(DATASET EXTRACT Opens)

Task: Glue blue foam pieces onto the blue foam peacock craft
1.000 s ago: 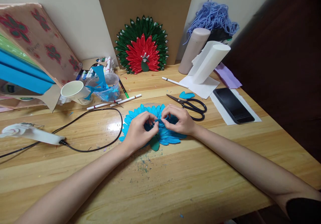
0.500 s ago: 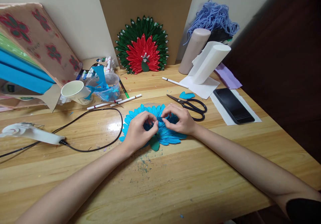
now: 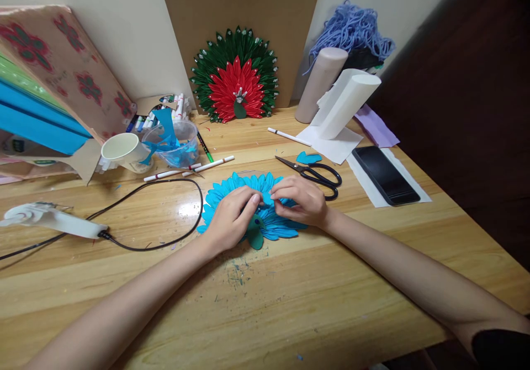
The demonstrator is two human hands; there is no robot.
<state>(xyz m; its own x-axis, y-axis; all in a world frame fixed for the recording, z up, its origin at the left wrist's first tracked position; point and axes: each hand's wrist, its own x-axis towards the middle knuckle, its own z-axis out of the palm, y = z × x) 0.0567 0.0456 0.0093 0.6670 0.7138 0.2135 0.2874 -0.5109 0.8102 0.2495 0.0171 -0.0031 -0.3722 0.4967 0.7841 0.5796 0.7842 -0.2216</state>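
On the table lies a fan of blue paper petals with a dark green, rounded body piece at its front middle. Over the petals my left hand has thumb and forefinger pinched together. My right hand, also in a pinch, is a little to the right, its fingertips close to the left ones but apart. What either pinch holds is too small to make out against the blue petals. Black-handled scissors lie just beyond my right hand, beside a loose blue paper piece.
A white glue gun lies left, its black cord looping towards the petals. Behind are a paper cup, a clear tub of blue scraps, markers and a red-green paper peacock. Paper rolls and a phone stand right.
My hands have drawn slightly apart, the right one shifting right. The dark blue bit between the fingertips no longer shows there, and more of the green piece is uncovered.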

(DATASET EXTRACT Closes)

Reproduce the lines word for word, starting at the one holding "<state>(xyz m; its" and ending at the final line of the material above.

<state>(xyz m; its own x-axis, y-axis; all in a world frame fixed for the recording, z up, its origin at the left wrist's first tracked position; point and axes: each hand's wrist, its own x-axis towards the middle knuckle, its own z-axis out of the palm, y = z × x) 0.0567 0.0456 0.0093 0.6670 0.7138 0.2135 0.2874 -0.5109 0.8102 0.2495 0.0171 -0.0031 -0.3722 0.4967 0.7841 0.5796 0.7842 -0.2216</state>
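On the table lies a fan of blue paper petals with a dark green, rounded body piece at its front middle. Over the petals my left hand has thumb and forefinger pinched together. My right hand, also in a pinch, is a little to the right, its fingertips close to the left ones but apart. What either pinch holds is too small to make out against the blue petals. Black-handled scissors lie just beyond my right hand, beside a loose blue paper piece.
A white glue gun lies left, its black cord looping towards the petals. Behind are a paper cup, a clear tub of blue scraps, markers and a red-green paper peacock. Paper rolls and a phone stand right.
My hands have drawn slightly apart, the right one shifting right. The dark blue bit between the fingertips no longer shows there, and more of the green piece is uncovered.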

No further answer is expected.